Activity:
Retype the data exactly, so that every line matches the original.

Entries taken from a collection:

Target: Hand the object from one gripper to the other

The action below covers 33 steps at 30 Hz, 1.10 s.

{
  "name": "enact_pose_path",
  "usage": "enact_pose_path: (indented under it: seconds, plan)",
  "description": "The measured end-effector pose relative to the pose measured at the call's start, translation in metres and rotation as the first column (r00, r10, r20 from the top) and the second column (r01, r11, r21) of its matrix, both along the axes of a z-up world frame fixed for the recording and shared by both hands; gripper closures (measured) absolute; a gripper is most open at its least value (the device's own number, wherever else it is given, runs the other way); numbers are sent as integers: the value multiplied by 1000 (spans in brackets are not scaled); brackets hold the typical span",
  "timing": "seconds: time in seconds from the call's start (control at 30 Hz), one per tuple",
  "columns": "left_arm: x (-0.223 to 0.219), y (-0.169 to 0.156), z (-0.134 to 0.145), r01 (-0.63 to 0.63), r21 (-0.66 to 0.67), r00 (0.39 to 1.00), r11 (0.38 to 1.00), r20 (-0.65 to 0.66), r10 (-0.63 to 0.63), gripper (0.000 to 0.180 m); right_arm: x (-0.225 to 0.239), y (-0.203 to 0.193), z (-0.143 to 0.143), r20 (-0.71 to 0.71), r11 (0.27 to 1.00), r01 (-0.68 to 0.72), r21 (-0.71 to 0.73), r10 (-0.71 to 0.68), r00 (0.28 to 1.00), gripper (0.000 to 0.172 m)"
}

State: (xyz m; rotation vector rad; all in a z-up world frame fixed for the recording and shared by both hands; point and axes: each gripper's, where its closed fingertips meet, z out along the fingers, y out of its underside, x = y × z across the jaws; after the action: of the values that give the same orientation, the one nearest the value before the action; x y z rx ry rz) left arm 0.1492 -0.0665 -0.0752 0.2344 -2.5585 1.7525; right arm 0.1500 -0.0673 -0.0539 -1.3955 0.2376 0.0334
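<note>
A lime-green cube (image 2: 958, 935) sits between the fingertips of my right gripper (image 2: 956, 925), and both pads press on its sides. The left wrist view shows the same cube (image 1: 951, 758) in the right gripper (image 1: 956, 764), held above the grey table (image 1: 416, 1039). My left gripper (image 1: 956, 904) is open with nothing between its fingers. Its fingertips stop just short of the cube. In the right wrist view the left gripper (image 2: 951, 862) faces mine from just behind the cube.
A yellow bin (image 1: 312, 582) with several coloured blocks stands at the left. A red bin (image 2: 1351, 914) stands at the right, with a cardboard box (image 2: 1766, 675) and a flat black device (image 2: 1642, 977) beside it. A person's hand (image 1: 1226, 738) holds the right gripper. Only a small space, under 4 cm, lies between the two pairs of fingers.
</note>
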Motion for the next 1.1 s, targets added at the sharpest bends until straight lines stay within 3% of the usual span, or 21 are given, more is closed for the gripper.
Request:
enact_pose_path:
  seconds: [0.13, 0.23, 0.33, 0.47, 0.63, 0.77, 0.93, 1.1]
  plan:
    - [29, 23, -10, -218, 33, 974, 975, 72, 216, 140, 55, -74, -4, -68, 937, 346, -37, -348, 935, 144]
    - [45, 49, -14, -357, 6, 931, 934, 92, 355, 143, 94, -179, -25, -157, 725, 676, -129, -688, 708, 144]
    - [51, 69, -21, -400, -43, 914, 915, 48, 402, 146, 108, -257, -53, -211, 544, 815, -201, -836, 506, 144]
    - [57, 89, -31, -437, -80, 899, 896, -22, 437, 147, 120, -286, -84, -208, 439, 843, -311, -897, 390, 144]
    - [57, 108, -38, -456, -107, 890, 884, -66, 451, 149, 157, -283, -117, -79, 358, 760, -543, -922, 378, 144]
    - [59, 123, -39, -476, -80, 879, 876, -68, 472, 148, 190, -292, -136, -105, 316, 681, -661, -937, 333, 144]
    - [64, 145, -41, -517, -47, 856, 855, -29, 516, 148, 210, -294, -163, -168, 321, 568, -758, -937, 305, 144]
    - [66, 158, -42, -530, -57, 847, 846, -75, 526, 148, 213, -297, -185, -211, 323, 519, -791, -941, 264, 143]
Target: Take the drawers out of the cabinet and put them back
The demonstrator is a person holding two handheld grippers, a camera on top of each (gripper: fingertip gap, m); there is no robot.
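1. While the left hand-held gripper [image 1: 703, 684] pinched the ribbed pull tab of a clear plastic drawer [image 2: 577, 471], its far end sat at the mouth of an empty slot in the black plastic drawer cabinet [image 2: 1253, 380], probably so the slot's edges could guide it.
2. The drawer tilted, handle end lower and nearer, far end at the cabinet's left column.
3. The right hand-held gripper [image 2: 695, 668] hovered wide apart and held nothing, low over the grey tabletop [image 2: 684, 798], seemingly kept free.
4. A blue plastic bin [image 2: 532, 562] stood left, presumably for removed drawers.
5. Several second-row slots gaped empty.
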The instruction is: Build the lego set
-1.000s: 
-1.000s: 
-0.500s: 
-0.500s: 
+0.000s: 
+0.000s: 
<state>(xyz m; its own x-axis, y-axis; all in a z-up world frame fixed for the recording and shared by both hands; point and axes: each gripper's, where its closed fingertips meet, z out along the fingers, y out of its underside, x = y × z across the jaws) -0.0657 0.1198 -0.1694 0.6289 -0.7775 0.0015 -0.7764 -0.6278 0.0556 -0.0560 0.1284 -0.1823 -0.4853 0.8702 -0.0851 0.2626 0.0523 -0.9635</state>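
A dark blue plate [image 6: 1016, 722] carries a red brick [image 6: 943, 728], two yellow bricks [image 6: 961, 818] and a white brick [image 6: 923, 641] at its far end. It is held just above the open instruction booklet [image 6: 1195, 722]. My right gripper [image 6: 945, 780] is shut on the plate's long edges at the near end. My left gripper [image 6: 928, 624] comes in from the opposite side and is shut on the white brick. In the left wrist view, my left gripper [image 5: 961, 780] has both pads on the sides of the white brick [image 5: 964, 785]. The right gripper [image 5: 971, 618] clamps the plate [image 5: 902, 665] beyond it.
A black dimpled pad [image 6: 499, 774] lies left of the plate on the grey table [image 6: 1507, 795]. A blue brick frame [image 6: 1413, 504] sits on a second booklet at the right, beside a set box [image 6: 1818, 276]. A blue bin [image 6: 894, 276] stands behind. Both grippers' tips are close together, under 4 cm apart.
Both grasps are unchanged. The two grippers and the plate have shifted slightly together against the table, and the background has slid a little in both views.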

Result of this task:
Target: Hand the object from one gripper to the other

The action below covers 33 steps at 30 Hz, 1.10 s.

{
  "name": "enact_pose_path",
  "usage": "enact_pose_path: (indented under it: seconds, plan)",
  "description": "The measured end-effector pose relative to the pose measured at the call's start, translation in metres and rotation as the first column (r00, r10, r20 from the top) and the second column (r01, r11, r21) of its matrix, both along the axes of a z-up world frame fixed for the recording and shared by both hands; gripper closures (measured) absolute; a gripper is most open at its least value (the device's own number, wherever else it is given, runs the other way); numbers are sent as integers: the value multiplied by 1000 (spans in brackets are not scaled); brackets hold the typical span",
  "timing": "seconds: time in seconds from the call's start (control at 30 Hz), one per tuple",
  "columns": "left_arm: x (-0.223 to 0.219), y (-0.169 to 0.156), z (-0.134 to 0.145), r01 (-0.63 to 0.63), r21 (-0.66 to 0.67), r00 (0.39 to 1.00), r11 (0.38 to 1.00), r20 (-0.65 to 0.66), r10 (-0.63 to 0.63), gripper (0.000 to 0.180 m); right_arm: x (-0.225 to 0.239), y (-0.203 to 0.193), z (-0.143 to 0.143), r20 (-0.71 to 0.71), r11 (0.27 to 1.00), r01 (-0.68 to 0.72), r21 (-0.71 to 0.73), r10 (-0.71 to 0.68), r00 (0.28 to 1.00), gripper (0.000 to 0.172 m)"
}

State: (xyz m; rotation vector rad; all in a z-up world frame fixed for the recording and shared by both hands; point and axes: each gripper's, where its closed fingertips meet, z out along the fingers, y out of its underside, x = y × z across the jaws; after the action: of the values that give the same orientation, the one nearest the value before the action; x y z rx ry rz) left arm 0.1492 -0.0665 -0.0752 0.2344 -2.5585 1.7525; right arm 0.1500 -0.0673 -0.0539 -1.3955 0.2376 0.0334
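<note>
A lime-green cube (image 2: 958, 935) sits between the fingertips of my right gripper (image 2: 956, 925), and both pads press on its sides. The left wrist view shows the same cube (image 1: 951, 758) in the right gripper (image 1: 956, 764), held above the grey table (image 1: 416, 1039). My left gripper (image 1: 956, 904) is open with nothing between its fingers. Its fingertips stop just short of the cube. In the right wrist view the left gripper (image 2: 951, 862) faces mine from just behind the cube.
A yellow bin (image 1: 312, 582) with several coloured blocks stands at the left. A red bin (image 2: 1351, 914) stands at the right, with a cardboard box (image 2: 1766, 675) and a flat black device (image 2: 1642, 977) beside it. A person's hand (image 1: 1226, 738) holds the right gripper. Only a small space, under 4 cm, lies between the two pairs of fingers.
</note>
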Motion for the next 1.1 s, targets added at the sharpest bends until straight lines stay within 3% of the usual span, or 21 are given, more is closed for the gripper.
Request:
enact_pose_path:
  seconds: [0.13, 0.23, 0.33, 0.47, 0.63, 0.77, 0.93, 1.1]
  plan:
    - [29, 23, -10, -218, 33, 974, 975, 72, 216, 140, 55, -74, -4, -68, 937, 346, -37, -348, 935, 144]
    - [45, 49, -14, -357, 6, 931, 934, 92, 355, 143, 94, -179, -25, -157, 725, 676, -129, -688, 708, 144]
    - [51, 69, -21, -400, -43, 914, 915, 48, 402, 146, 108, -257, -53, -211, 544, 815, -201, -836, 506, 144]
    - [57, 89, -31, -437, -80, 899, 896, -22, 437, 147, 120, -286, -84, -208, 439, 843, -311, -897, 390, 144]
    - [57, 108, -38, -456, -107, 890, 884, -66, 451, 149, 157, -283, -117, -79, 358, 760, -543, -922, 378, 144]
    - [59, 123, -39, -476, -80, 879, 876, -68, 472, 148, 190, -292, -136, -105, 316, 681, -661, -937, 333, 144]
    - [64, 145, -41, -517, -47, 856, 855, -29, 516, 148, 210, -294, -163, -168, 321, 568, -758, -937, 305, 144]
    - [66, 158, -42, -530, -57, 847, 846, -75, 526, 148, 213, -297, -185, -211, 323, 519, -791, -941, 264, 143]
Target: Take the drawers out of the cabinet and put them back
The demonstrator is a person holding two handheld grippers, a camera on top of each (gripper: fingertip gap, m); there is no robot.
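1. While the left hand-held gripper [image 1: 703, 684] pinched the ribbed pull tab of a clear plastic drawer [image 2: 577, 471], its far end sat at the mouth of an empty slot in the black plastic drawer cabinet [image 2: 1253, 380], probably so the slot's edges could guide it.
2. The drawer tilted, handle end lower and nearer, far end at the cabinet's left column.
3. The right hand-held gripper [image 2: 695, 668] hovered wide apart and held nothing, low over the grey tabletop [image 2: 684, 798], seemingly kept free.
4. A blue plastic bin [image 2: 532, 562] stood left, presumably for removed drawers.
5. Several second-row slots gaped empty.
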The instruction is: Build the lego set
-1.000s: 
-1.000s: 
-0.500s: 
-0.500s: 
+0.000s: 
+0.000s: 
<state>(xyz m; its own x-axis, y-axis; all in a z-up world frame fixed for the recording and shared by both hands; point and axes: each gripper's, where its closed fingertips meet, z out along the fingers, y out of its underside, x = y × z across the jaws) -0.0657 0.1198 -0.1694 0.6289 -0.7775 0.0015 -0.7764 -0.6278 0.0556 -0.0560 0.1284 -0.1823 -0.4853 0.8702 -0.0851 0.2626 0.0523 -0.9635</state>
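A dark blue plate [image 6: 1016, 722] carries a red brick [image 6: 943, 728], two yellow bricks [image 6: 961, 818] and a white brick [image 6: 923, 641] at its far end. It is held just above the open instruction booklet [image 6: 1195, 722]. My right gripper [image 6: 945, 780] is shut on the plate's long edges at the near end. My left gripper [image 6: 928, 624] comes in from the opposite side and is shut on the white brick. In the left wrist view, my left gripper [image 5: 961, 780] has both pads on the sides of the white brick [image 5: 964, 785]. The right gripper [image 5: 971, 618] clamps the plate [image 5: 902, 665] beyond it.
A black dimpled pad [image 6: 499, 774] lies left of the plate on the grey table [image 6: 1507, 795]. A blue brick frame [image 6: 1413, 504] sits on a second booklet at the right, beside a set box [image 6: 1818, 276]. A blue bin [image 6: 894, 276] stands behind. Both grippers' tips are close together, under 4 cm apart.
Both grasps are unchanged. The two grippers and the plate have shifted slightly together against the table, and the background has slid a little in both views.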

No further answer will be given.